# Work to complete:
Word for word, repeat the lines of the records from the first line up to and including the line that contains "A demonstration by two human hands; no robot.", passing over any pictures.

++++ Records provided

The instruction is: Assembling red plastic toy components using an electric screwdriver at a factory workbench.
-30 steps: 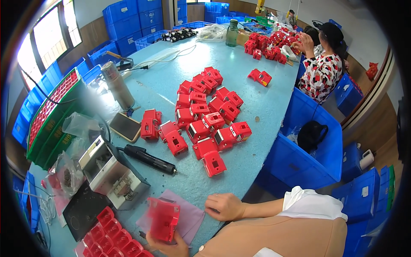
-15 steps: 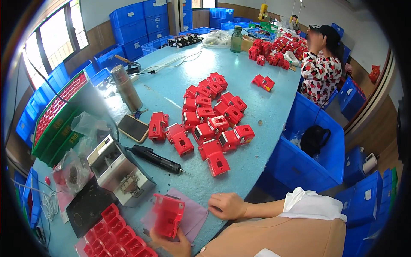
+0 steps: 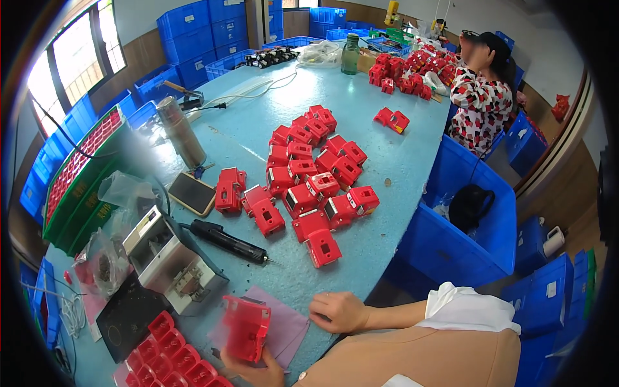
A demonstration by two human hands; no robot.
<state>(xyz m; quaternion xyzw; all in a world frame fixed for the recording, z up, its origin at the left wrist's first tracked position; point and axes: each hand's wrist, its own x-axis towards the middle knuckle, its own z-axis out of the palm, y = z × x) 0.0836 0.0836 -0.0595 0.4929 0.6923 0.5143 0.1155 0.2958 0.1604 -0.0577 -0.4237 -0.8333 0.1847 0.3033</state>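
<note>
On the near side of the screwdriver (image 3: 229, 242), a red shell (image 3: 248, 329) was held by the left hand (image 3: 259, 372), whose fingers were clamped on its lower end. A purple sheet (image 3: 287, 316) was partly hidden behind the shell; whether the two were touching could not be told. To the near right of the screwdriver, the right hand (image 3: 342, 311) was rested on the table (image 3: 393, 213), its fingers curled together; whether anything was enclosed by them could not be told.

Beyond the screwdriver and to its right, a cluster of red bodies (image 3: 300, 169) was spread. A phone (image 3: 191, 195) was laid just beyond it, with a flask (image 3: 182, 132) set farther back. Just left of it a white machine (image 3: 177, 264) was placed, and on its near left side red pieces (image 3: 171, 342) were arranged in rows. Well to its right, a blue bin (image 3: 451, 238) was stood beside the table.
</note>
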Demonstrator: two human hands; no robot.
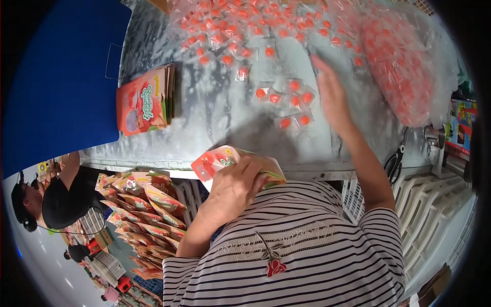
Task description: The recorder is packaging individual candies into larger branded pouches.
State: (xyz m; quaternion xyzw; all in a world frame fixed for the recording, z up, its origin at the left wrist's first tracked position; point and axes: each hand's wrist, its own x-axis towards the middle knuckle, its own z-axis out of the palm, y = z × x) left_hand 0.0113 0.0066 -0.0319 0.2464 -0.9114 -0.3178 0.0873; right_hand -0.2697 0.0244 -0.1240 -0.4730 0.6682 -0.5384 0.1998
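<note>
At the near edge of the table, my left hand (pixel 234 188) is closed around a red-and-green printed pouch (pixel 208 162). The pouch is tilted, its top spread toward the table; its inside cannot be made out. Farther forward and to the right, my right hand (pixel 332 88) is stretched out low over the tabletop, slightly blurred, with nothing visible in it. Just left of its fingers lies a small group of clear-wrapped orange-red candies (pixel 295 101). A wide spread of the same wrapped candies (pixel 231 29) covers the far side of the table.
A stack of flat pouches (pixel 144 102) lies at the left, beside a blue panel (pixel 56 77). A big clear bag of candies (pixel 396 71) rests at the right. Scissors (pixel 395 162) hang by the edge. Below are several upright pouches (pixel 146 217) and white stools (pixel 424 215). Another person (pixel 59 199) is at left.
</note>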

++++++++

# Result of this exercise:
The instruction is: Assembling red plastic toy components using an electric screwdriver at a factory workbench.
-30 steps: 
-15 steps: 
+0 steps: 
A demonstration by two human hands; no robot.

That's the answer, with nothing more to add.